Se bem me lembro desta leitura, lá pelas tantas Guimarães fala de um português para quem se disse que a palavra não existia. “Como que não existe, se eu estou a dizer?” Se eu digo, é porque existe, ora pois!

Sou obcecado por filologia e devo ter mais de cinqüenta dicionários em minha biblioteca. Um dos que mais me agradam é o de Maria Moliner. Pelo que me consta, era uma dona de casa que começou a colecionar palavras e acabou construindo o mais imponente dicionário da língua espanhola, em dois volumes, mais prestigiado que o da Real Academia. Ela parte de uma raiz e vai desenvolvendo as palavras. É obra tão fascinante que às vezes vou buscar uma palavra e acabo mergulhado na leitura do dicionário todo.

Freqüentar os bons autores é um recurso dos mais úteis se pretendemos nos impor em terras estrangeiras. Quem leu, por exemplo, Selma Lagerlöf, Per Lagerkvist ou Karin Boye, certamente entenderá mais da Suécia do que os Svenssons. O mesmo se você falar na França de Villiers de l'Isle Adam ou de Giovanni Papini na Itália. Quem lê Cervantes, Joanot Martorell ou Camilo José Cela tem uma nítida superioridade sobre o espanhol médio. Tive uma bela experiência disto em um dos cursos inúteis que fiz em minha vida, em Madri.

Quer dizer, inútil não foi. Conheci Madri e seus cafés, a Espanha e suas cidades. Mas o curso mesmo não me trouxe nada. Seus professores, em sua maioria, eram medíocres medalhões que nada tinham a dizer a ninguém. Os madriles – e suponho que também os demais espanhóis – quando querem confirmar algo, dizem: “vale!” Vamos hoje ao Gijón? Vale! Quem sabe uma noitada no La Favorita? Vale!

Vai daí que a Meiga perguntou de onde vinha a palavrinha. Uma de nossas professoras, medíocre entre os medíocres, deitou erudição. Ah, é uma gíria recente dos jovens. Quer dizer que concordam com algo.

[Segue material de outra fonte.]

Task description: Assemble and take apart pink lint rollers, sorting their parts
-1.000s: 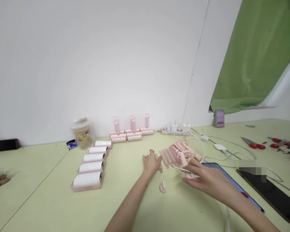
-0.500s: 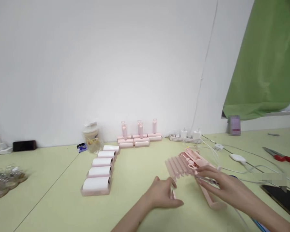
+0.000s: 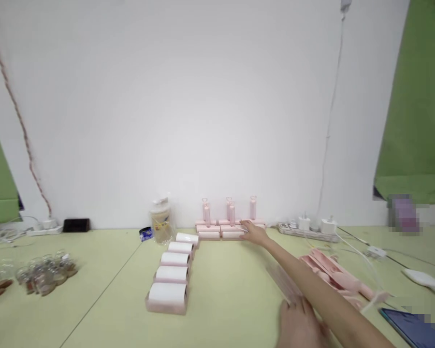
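Observation:
My right hand reaches to the back, at the right end of low pink boxes by the wall. Its fingers are bent around a thin, shiny thing too small to make out. Several slim clear-pink tubes with loop tops stand upright on these boxes. My left hand, smeared by motion, is low at the front, under my right forearm. It is at the near end of flat-lying translucent pink tubes; its fingers are not clear. Loose pink plastic parts lie right of my forearm.
A slanting row of white-topped pink boxes stands left of centre. Behind it are a wrapped tub and a blue packet. Small glass jars sit at left. A power strip, cables and a phone are at right.
My right hand has moved from the loose pink parts to the boxes by the wall. My left hand has shifted right to the flat-lying tubes. The camera view has turned left.

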Demonstrator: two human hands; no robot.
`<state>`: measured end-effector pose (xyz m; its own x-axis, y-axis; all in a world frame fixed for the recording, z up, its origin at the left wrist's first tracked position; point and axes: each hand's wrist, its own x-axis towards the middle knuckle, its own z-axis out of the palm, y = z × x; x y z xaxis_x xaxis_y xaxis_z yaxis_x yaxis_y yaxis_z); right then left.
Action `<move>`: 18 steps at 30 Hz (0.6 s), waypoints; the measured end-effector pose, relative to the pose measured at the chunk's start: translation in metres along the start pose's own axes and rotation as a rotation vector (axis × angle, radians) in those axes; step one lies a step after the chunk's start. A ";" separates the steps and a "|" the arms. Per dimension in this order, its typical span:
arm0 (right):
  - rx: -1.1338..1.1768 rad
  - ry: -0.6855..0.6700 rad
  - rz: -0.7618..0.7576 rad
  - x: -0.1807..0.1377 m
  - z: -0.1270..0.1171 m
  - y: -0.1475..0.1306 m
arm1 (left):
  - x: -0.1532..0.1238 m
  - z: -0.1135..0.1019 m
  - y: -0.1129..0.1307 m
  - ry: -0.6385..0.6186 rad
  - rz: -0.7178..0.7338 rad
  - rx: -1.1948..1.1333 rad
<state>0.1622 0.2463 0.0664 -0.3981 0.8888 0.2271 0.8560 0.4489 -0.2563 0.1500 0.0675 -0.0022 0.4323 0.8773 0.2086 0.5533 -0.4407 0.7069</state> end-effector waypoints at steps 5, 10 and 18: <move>-0.096 -0.083 -0.021 0.009 0.009 -0.001 | -0.041 -0.046 -0.020 0.074 -0.216 0.025; -0.103 -0.204 -0.117 -0.023 -0.004 -0.007 | -0.081 -0.094 -0.055 0.349 -0.241 -0.078; 0.110 -0.172 -0.176 -0.164 -0.014 -0.047 | -0.092 -0.102 -0.080 0.235 -0.253 -0.299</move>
<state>0.1917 0.0785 0.0545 -0.5957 0.7947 0.1170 0.7314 0.5968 -0.3298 -0.0067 0.0415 -0.0084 0.1175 0.9848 0.1276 0.3763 -0.1631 0.9120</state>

Deus castiga. Para ocupar meu tempo naquelas aulas anódinas, eu sempre me munia de algum livro. Um deles, que foi uma das leituras mais importantes de meus dias em Castilla, foi Entre trago y bocado, de Enrique Sordo, um tratado sobre todas as cozinhas da Espanha. Muito melhor que ouvir a monótona cantilena de meus professores. Diria, aliás, que foi o livro que melhor me fez conhecer o país. Naquele dia, eu havia levado o Quixote. Li então o prólogo que Cervantes, no século XVI, fez a seu livro:

“Con silencio grande estuve escuchando lo que mi amigo me decía, y de tal manera se imprimieron en mí sus razones que, sin ponerlas en disputa, las aprobé por buenas y de ellas mismas quise hacer este prólogo; en el cual verás, lector suave, la discreción de mi amigo, la buena ventura mía en hallar en tiempo tan necesitado tal consejero, y el alivio tuyo en hallar tan sincera y tan sin revueltas la historia del famoso don Quijote de la Mancha, de quien hay opinión, por todos los habitadores del distrito del campo de Montiel, que fue el más casto enamorado y el más valiente caballero que de muchos años a esta parte se vio en aquellos contornos. Yo no quiero encarecerte el servicio que te hago en darte a conocer tan noble y tan honrado caballero, pero quiero que me agradezcas el conocimiento que tendrás del famoso Sancho Panza, su escudero, en quien, a mi parecer, te doy cifradas todas las gracias escuderiles que en la caterva de los libros vanos de caballerías están esparcidas. Y con esto, Dios te dé salud, y a mí no olvide. Vale”.

Silêncio mortal na sala. Foi um de meus momentos de glória em Madri. Já que falamos de palavras, só para concluir, um trava-língua sueco:

Sju sjösjuka sjömän sköts av sju sköna sjuksköterskor på ett sjunkande skepp.

Ou seja: sete marinheiros mareados são tratados por sete belas enfermeiras em um barco que afunda. Elementar, caro leitor.